Work task
From the entries below, extract every line that includes the word "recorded".

===== Excerpted records

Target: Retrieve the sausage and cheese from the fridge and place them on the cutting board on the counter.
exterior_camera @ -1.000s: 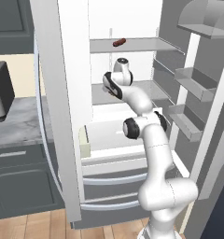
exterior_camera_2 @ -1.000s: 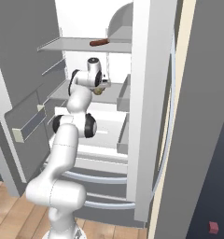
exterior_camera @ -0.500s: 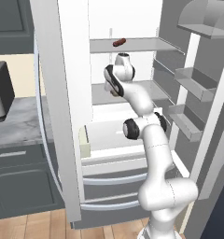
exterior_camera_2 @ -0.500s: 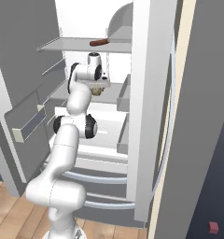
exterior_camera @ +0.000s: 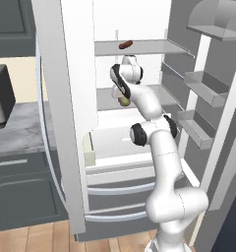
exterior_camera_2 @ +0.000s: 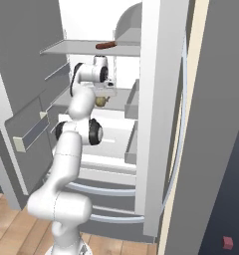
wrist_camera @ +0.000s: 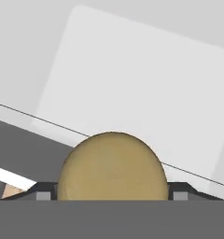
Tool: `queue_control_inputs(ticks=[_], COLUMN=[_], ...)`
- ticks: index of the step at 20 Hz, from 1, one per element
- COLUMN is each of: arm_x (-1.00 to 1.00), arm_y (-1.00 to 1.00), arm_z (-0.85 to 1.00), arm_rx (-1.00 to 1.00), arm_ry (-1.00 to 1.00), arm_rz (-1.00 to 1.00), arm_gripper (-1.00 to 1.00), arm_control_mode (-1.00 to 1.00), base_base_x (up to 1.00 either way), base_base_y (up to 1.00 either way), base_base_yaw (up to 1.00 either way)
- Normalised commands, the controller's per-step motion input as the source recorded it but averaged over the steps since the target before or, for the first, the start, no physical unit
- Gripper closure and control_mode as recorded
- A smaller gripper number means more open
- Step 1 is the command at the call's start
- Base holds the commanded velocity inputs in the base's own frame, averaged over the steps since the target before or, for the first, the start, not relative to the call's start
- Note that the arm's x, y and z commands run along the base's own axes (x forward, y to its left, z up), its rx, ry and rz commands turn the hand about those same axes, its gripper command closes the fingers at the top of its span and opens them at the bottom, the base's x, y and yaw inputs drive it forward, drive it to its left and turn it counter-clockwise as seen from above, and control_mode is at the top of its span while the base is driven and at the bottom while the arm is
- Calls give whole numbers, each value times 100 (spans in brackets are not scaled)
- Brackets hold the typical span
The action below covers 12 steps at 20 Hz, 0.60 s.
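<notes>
Raised a little since the earlier frame — two-finger gripper (wrist_camera: 112, 196) with small pale yellow-tan cheese lump (wrist_camera: 112, 165). Clamped between fingers, above grey fridge shelf (exterior_camera: 107, 101) — reddish-brown sausage (exterior_camera: 125, 45) higher up.

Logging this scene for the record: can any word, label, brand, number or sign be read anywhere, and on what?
None: no readable text in any view.
The tall grey French-door fridge, dark reddish-brown sausage, rounded pale yellow-tan cheese and black countertop appliance all look plain, without labels.
</notes>
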Motion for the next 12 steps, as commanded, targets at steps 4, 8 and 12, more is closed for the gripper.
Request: queue_control_inputs(ticks=[4,8,12], arm_x=[-93,-94,-94], arm_y=[-3,-4,-5], arm_z=[-32,-13,-8], arm_rx=[4,6,6], arm_ry=[-11,-17,-20], arm_rz=[6,8,9], arm_gripper=[100,100,100], arm_control_mode=[-100,-100,-100], base_base_x=[0,0,0], base_base_y=[0,0,0], base_base_yaw=[0,0,0])
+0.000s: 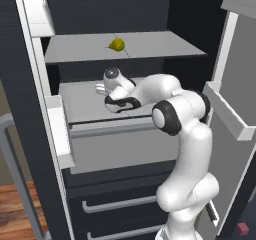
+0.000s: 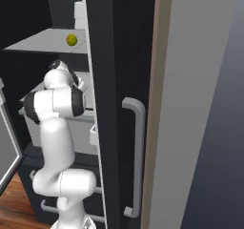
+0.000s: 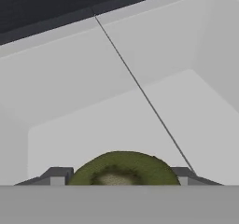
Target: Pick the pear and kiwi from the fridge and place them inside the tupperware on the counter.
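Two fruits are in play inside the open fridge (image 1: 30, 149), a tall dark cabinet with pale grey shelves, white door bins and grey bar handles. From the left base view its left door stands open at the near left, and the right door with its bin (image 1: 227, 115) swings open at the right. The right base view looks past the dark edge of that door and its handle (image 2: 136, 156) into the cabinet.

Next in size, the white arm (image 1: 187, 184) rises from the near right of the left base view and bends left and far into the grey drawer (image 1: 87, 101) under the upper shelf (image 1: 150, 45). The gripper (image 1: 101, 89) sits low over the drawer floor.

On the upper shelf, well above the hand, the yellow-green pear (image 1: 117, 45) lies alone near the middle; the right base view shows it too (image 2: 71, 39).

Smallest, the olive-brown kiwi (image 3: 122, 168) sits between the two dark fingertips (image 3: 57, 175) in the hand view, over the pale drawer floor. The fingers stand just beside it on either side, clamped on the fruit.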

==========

Written solution
- Normalised commands, the controller's per-step motion input as the source recorded it but averaged over the steps since the target before or, for the first, the start, no physical unit
- Gripper closure and control_mode as recorded

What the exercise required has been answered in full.